> _Records from a data source_:
----

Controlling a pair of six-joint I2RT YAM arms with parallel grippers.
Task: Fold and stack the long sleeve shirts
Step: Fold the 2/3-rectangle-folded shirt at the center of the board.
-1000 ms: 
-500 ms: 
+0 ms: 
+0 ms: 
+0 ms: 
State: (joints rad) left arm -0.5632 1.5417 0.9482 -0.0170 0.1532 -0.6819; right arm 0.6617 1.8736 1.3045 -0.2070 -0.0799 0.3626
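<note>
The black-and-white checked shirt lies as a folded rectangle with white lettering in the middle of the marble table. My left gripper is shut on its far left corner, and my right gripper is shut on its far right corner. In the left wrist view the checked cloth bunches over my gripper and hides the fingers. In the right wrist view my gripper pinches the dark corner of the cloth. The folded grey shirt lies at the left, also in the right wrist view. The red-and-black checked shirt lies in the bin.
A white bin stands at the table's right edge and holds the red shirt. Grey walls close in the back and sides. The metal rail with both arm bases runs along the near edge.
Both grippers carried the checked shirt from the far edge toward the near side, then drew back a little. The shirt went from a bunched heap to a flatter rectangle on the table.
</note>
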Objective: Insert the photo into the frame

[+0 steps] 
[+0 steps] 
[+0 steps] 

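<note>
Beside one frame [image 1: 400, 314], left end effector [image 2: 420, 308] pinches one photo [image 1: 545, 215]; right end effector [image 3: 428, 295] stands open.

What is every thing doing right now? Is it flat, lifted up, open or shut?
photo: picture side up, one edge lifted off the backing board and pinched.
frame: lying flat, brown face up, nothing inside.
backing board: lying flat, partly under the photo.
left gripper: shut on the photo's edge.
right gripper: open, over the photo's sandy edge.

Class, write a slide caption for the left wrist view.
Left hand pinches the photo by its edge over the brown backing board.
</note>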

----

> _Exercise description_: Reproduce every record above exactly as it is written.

> _Written response_:
Controlling a pair of six-joint I2RT YAM arms with parallel grippers.
Task: Fold and stack the long sleeve shirts
Step: Fold the 2/3-rectangle-folded shirt at the center of the board.
-1000 ms: 
-500 ms: 
+0 ms: 
+0 ms: 
+0 ms: 
State: (joints rad) left arm -0.5632 1.5417 0.9482 -0.0170 0.1532 -0.6819; right arm 0.6617 1.8736 1.3045 -0.2070 -0.0799 0.3626
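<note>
The black-and-white checked shirt lies as a folded rectangle with white lettering in the middle of the marble table. My left gripper is shut on its far left corner, and my right gripper is shut on its far right corner. In the left wrist view the checked cloth bunches over my gripper and hides the fingers. In the right wrist view my gripper pinches the dark corner of the cloth. The folded grey shirt lies at the left, also in the right wrist view. The red-and-black checked shirt lies in the bin.
A white bin stands at the table's right edge and holds the red shirt. Grey walls close in the back and sides. The metal rail with both arm bases runs along the near edge.
Both grippers carried the checked shirt from the far edge toward the near side, then drew back a little. The shirt went from a bunched heap to a flatter rectangle on the table.
</note>
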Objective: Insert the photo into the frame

[+0 steps] 
[+0 steps] 
[+0 steps] 

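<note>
Beside one frame [image 1: 400, 314], left end effector [image 2: 420, 308] pinches one photo [image 1: 545, 215]; right end effector [image 3: 428, 295] stands open.

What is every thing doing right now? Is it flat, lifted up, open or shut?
photo: picture side up, one edge lifted off the backing board and pinched.
frame: lying flat, brown face up, nothing inside.
backing board: lying flat, partly under the photo.
left gripper: shut on the photo's edge.
right gripper: open, over the photo's sandy edge.

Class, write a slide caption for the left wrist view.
Left hand pinches the photo by its edge over the brown backing board.
</note>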

Nothing else belongs in this answer.